Is Trump claiming that he’s being sacrificed for the sake of Black people? Is he alleging that the 88 charges in his four criminal indictments are because he was such a champion of the Black community that he had to be taken out? Is Trump implying that he’s being crucified like, oh, I don’t know, the great religious leader who died on a cross? That couldn’t be what he means.

Well, he used the same line during a February speech in Tennessee before the National Religious Broadcasters Association, in which he claimed, “I’m being indicted for you.

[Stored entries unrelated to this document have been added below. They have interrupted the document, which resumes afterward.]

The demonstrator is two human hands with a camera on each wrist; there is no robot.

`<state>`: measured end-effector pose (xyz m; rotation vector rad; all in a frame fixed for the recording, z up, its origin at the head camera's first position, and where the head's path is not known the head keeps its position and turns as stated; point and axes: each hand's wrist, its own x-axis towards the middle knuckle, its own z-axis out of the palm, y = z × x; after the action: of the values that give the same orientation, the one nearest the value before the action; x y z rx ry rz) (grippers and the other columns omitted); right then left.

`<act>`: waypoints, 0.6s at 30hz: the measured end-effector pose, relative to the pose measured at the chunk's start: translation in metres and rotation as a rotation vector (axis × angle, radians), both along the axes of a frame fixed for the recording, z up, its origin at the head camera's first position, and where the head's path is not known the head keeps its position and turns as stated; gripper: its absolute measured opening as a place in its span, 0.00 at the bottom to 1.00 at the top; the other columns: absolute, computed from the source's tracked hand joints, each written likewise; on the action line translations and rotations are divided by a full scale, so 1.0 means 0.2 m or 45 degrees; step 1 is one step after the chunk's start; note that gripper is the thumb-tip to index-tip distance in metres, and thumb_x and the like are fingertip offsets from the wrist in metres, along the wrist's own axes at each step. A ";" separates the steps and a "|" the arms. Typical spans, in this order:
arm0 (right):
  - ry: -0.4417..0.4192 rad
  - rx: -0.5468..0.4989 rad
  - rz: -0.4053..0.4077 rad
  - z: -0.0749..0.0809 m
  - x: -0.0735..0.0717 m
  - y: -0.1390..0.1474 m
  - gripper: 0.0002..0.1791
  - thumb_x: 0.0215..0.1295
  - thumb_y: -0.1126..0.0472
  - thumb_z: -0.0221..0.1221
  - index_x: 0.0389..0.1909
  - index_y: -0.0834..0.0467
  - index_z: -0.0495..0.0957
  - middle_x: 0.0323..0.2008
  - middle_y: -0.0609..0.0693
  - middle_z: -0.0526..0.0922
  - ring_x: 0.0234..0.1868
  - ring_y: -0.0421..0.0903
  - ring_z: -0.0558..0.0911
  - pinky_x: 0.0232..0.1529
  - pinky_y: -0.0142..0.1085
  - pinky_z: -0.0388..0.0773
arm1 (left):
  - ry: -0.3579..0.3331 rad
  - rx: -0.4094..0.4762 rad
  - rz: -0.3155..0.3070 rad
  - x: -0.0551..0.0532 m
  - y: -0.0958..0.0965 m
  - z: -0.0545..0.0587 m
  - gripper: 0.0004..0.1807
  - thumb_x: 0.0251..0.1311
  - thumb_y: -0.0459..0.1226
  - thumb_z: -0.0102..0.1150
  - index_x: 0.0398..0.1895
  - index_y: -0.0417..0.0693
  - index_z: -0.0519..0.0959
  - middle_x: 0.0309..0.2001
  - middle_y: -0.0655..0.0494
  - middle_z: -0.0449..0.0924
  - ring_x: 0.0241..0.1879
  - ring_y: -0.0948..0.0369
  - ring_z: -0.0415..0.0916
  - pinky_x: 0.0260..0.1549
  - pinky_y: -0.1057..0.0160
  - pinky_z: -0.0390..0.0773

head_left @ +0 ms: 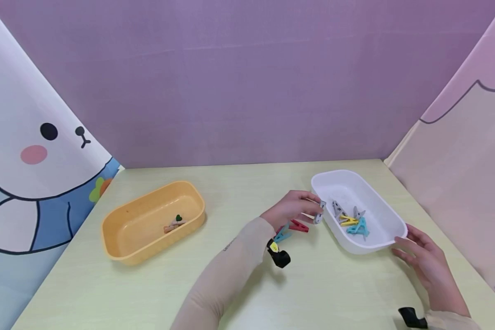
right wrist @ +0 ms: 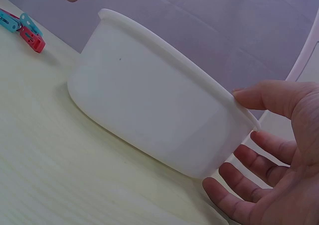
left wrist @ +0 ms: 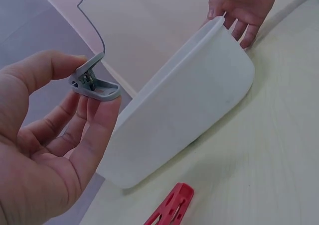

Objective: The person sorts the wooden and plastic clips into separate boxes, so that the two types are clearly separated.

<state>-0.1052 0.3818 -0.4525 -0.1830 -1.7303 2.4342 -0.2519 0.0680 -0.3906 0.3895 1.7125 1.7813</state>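
Note:
My left hand [head_left: 294, 208] pinches a grey clothespin [left wrist: 94, 80] between thumb and fingers, beside the left rim of the white basin [head_left: 381, 197]. In the left wrist view the clothespin's handles are squeezed partly together. At the basin's near right corner, my right hand [head_left: 426, 261] grips the rim, thumb on top and fingers against the outer wall. Inside the basin lie grey clothespins [head_left: 338, 209], a yellow clothespin [head_left: 348, 221] and a light blue clothespin [head_left: 359, 227]. On the table, a red clothespin [head_left: 299, 226] and a blue clothespin [head_left: 282, 233] lie below my left hand, the blue one partly hidden by the wrist.
To the left stands a yellow basin [head_left: 123, 220] holding a few small clothespins [head_left: 174, 225], one with a dark green heart. A purple backdrop [head_left: 247, 91] rises behind the table's far edge, and printed cloth panels flank both sides.

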 end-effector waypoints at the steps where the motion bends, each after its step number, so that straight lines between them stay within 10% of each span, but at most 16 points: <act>1: 0.001 0.002 0.002 0.00 0.00 0.00 0.22 0.68 0.77 0.54 0.48 0.46 0.81 0.44 0.42 0.81 0.41 0.39 0.83 0.39 0.35 0.86 | 0.000 0.006 0.006 0.00 0.01 0.00 0.09 0.60 0.29 0.66 0.43 0.40 0.82 0.38 0.53 0.85 0.34 0.58 0.82 0.37 0.55 0.87; 18: 0.015 -0.003 0.019 0.00 0.00 0.00 0.22 0.69 0.77 0.53 0.49 0.47 0.81 0.44 0.42 0.82 0.41 0.39 0.84 0.39 0.35 0.86 | -0.049 0.098 0.005 0.04 0.14 -0.03 0.17 0.60 0.27 0.65 0.51 0.30 0.80 0.36 0.54 0.85 0.33 0.60 0.81 0.36 0.57 0.87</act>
<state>-0.1051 0.3820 -0.4517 -0.1567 -1.7301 2.4428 -0.2440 0.0960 -0.3960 0.3826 1.6232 1.8494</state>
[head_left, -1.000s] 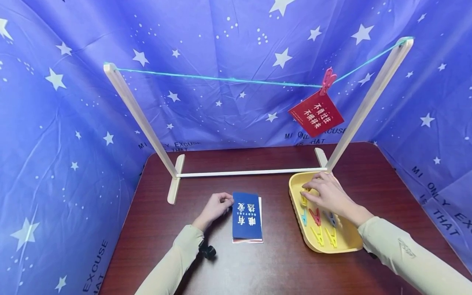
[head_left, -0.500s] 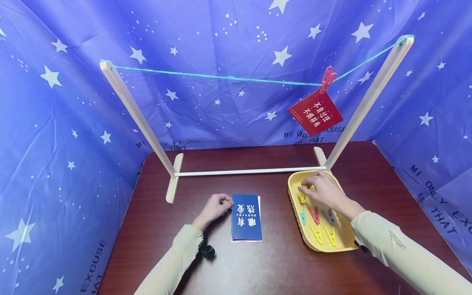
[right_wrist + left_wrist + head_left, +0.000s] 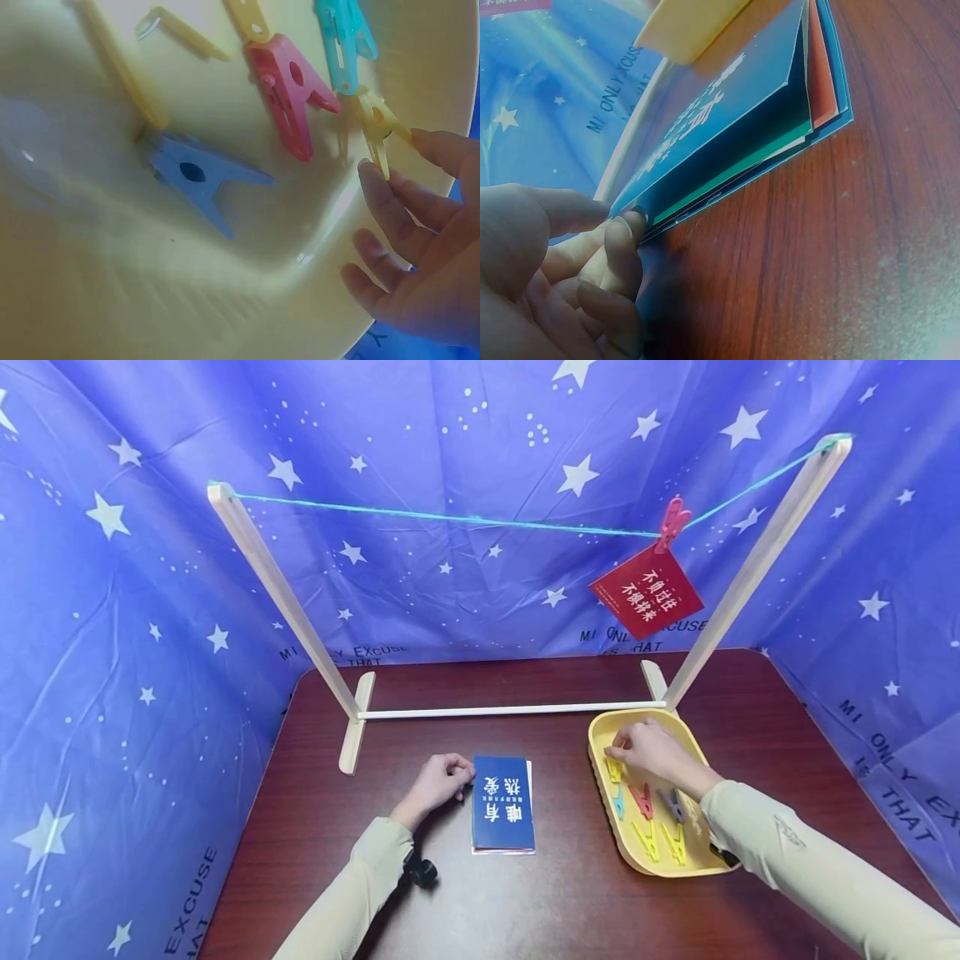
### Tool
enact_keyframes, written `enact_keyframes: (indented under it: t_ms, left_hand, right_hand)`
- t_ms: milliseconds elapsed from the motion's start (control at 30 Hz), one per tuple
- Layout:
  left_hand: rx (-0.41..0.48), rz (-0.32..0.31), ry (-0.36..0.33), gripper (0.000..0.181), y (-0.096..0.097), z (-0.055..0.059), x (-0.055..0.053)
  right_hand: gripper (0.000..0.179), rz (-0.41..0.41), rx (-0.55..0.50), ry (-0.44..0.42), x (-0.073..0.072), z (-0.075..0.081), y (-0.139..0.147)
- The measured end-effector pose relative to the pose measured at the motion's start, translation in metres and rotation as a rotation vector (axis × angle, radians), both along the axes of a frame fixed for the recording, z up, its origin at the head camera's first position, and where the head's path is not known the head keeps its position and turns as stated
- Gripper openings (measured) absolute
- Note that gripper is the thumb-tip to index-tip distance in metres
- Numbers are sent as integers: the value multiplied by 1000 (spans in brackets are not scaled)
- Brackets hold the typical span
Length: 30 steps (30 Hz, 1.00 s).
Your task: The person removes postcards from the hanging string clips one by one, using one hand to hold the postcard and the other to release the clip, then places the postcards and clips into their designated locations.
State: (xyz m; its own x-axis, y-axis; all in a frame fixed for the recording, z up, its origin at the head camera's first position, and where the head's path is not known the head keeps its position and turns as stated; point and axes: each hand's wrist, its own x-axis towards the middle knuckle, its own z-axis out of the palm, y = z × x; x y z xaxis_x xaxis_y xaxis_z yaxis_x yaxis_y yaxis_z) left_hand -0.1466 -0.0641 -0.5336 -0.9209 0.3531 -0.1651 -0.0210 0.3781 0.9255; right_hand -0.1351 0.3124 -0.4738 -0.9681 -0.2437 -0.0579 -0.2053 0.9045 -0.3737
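Observation:
My left hand (image 3: 438, 785) pinches the left edge of a blue card (image 3: 502, 806) that lies on top of a small stack on the table. The left wrist view shows that top card (image 3: 727, 97) raised at one edge, with green and orange cards beneath. Over the yellow tray (image 3: 697, 858), my right hand (image 3: 660, 753) pinches a yellow clothespin (image 3: 375, 124) between thumb and fingertips near the tray's left wall. Around it in the tray lie a teal clothespin (image 3: 343, 45), a red clothespin (image 3: 281, 90), a blue-grey clothespin (image 3: 199, 169) and other yellow ones.
A wooden stand with a left post (image 3: 281, 593), a right post (image 3: 757, 568) and a low bar (image 3: 510, 711) stands behind. A teal cord (image 3: 450, 517) spans its tops. From it a pink clothespin (image 3: 672, 525) holds a red card (image 3: 647, 593). A starry blue curtain surrounds the table.
My right hand's fingers have closed in on the yellow clothespin, and the hand has dropped a little lower in the tray. The left hand and the card stack stay in place.

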Motion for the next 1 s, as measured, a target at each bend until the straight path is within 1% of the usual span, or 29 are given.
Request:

Turns out “I’m being indicted for you” is a slogan, all pomp and propaganda, or “POMPAGANDA!” As with most things Trumpian, it means nothing. Because Trump so loved the world, he was indicted for us. All of us. And the strange part is I don’t think he’s being facetious. I believe that he actually believes this. I believe that he believes most of the things he spouts, but what’s always been scary to me has been the number of people who believe him; the people who actually believe he’s a billionaire and that he owns the buildings that bear his name. The people who believe that he’s being railroaded and those who are willingly going to vote for him again. You know, those people who still believe that he’s going to build a wall and get Mexico to pay for it. Or that hydroxychloroquine could prevent COVID-19. Those people who will still argue that the 2020 election was stolen from Trump.

There are obvious inroads that Republicans could make if they were actually interested in reaching the Black community. Obvious areas like student debt relief, economic inequality, systemic racism and police reform. But that would require a level of humanity that I’m not sure Republicans have. It would mean that Republicans would have to actually have to learn about Black folks instead of destroying, hiding and whitewashing the history that made them. And why do that when you can easily cast Black people as the villains of your hero narrative, in which they remain flat, barely two-dimensional, distorted and exaggerated drawings that love some wildly overpriced ugly sneakers and have a penchant for criminality so strong that they find an accused criminal’s mug shot endearing.